PROMPT: The answer should consist of each line from the data below that includes "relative".
:: THE DATA
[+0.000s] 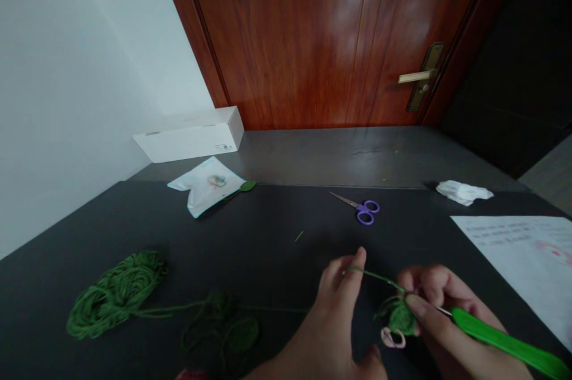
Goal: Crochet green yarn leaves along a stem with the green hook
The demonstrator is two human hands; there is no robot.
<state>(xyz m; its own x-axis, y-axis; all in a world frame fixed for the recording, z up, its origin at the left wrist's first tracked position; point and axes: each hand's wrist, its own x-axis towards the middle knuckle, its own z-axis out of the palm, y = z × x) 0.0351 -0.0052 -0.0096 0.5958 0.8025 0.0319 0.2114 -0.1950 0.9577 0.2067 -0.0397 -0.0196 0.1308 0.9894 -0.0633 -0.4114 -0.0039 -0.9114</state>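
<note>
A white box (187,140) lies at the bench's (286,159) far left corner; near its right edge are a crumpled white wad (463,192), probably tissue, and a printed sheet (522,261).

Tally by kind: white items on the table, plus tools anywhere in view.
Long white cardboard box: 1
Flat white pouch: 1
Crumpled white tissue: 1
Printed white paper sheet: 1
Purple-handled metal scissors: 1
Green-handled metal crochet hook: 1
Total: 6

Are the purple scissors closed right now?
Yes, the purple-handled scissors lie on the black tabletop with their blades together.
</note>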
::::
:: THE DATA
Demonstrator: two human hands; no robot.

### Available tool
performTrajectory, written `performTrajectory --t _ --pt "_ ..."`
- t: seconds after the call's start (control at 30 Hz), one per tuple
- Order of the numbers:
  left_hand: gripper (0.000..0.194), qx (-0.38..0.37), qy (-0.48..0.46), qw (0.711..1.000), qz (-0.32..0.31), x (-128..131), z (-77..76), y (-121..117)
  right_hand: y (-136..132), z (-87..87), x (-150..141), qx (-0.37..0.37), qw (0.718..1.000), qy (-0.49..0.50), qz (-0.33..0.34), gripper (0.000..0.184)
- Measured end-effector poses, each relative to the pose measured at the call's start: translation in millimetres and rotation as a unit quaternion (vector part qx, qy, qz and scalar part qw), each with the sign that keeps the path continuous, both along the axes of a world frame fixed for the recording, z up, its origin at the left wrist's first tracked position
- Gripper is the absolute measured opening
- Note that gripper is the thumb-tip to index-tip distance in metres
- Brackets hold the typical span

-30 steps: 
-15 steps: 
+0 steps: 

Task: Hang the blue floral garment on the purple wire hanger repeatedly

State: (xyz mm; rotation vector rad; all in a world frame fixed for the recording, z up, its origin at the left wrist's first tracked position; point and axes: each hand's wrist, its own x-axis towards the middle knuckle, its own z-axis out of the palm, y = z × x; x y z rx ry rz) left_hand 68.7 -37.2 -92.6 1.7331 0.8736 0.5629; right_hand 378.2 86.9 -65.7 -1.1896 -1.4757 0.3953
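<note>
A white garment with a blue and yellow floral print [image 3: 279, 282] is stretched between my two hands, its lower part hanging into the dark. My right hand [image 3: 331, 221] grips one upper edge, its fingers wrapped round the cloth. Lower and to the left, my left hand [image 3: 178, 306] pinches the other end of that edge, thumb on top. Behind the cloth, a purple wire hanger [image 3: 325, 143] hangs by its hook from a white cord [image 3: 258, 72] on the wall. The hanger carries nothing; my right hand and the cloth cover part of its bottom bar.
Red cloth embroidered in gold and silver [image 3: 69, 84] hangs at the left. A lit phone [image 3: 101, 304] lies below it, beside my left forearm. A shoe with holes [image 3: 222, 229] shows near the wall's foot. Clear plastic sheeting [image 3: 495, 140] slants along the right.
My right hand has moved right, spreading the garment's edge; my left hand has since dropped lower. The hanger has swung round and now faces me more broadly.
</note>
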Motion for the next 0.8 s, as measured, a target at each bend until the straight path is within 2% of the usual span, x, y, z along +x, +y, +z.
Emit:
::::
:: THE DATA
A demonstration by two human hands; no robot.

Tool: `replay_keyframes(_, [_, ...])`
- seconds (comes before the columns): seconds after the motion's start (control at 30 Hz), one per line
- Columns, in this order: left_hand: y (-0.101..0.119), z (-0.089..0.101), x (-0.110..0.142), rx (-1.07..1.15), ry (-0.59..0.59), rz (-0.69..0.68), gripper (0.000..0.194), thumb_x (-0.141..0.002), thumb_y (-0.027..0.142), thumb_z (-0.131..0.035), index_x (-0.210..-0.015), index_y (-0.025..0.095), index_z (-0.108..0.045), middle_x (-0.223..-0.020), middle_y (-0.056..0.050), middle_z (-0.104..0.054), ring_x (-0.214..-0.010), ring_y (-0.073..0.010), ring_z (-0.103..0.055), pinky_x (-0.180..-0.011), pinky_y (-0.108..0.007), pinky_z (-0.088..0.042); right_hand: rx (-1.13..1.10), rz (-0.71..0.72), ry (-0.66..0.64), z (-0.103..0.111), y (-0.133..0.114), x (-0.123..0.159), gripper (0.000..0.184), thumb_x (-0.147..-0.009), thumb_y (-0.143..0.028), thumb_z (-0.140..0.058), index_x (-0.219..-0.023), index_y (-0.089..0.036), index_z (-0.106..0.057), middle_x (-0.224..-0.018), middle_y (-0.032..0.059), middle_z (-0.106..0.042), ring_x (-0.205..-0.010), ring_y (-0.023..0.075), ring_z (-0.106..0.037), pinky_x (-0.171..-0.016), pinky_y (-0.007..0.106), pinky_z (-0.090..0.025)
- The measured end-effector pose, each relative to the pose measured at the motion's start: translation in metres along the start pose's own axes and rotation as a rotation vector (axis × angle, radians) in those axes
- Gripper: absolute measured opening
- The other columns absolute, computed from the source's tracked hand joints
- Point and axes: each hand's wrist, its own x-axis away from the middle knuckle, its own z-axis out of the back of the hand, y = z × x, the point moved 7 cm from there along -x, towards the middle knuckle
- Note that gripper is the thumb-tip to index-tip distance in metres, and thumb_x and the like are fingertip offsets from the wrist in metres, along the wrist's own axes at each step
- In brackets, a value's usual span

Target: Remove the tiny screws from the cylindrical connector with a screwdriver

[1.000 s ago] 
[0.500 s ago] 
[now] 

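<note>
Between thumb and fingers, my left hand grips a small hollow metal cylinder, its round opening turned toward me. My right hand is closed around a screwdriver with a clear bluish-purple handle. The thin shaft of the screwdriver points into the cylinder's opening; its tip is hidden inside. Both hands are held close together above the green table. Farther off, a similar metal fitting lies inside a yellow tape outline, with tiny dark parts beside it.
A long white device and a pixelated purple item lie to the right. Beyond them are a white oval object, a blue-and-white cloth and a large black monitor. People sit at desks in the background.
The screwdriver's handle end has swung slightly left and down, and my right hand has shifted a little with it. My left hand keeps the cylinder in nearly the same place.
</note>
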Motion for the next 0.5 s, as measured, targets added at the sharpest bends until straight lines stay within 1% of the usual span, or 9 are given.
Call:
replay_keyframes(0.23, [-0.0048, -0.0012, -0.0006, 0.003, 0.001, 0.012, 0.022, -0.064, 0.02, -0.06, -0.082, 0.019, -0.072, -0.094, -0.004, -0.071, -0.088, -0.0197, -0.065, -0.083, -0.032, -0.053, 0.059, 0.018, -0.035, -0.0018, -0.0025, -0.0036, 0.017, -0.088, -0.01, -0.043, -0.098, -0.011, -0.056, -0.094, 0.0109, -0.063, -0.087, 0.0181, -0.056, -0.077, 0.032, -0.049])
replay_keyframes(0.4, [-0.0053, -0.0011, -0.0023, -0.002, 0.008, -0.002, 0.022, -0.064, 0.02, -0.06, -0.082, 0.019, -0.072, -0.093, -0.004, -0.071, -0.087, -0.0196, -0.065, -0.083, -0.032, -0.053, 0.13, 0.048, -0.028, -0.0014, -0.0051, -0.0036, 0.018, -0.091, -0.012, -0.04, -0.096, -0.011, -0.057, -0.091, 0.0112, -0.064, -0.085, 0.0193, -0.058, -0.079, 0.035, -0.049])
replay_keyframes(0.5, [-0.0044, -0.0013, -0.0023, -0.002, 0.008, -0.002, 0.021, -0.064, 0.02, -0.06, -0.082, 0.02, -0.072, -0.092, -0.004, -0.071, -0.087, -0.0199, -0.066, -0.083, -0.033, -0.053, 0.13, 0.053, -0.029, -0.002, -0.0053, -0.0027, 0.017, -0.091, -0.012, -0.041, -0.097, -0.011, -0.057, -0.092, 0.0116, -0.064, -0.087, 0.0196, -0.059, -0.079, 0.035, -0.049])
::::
REPLY:
- Measured end-effector poses, each relative to the pose measured at the call's start: translation in millimetres and rotation as a unit quaternion (vector part qx, qy, qz and scalar part qw), each with the sign that keeps the path continuous, both along the axes of a world frame fixed for the recording, z up, its origin at the left wrist's first tracked position
- The measured end-effector pose, each relative to the pose measured at the motion's start: translation in metres along the start pose's own axes and rotation as a rotation vector (axis × angle, radians) in those axes

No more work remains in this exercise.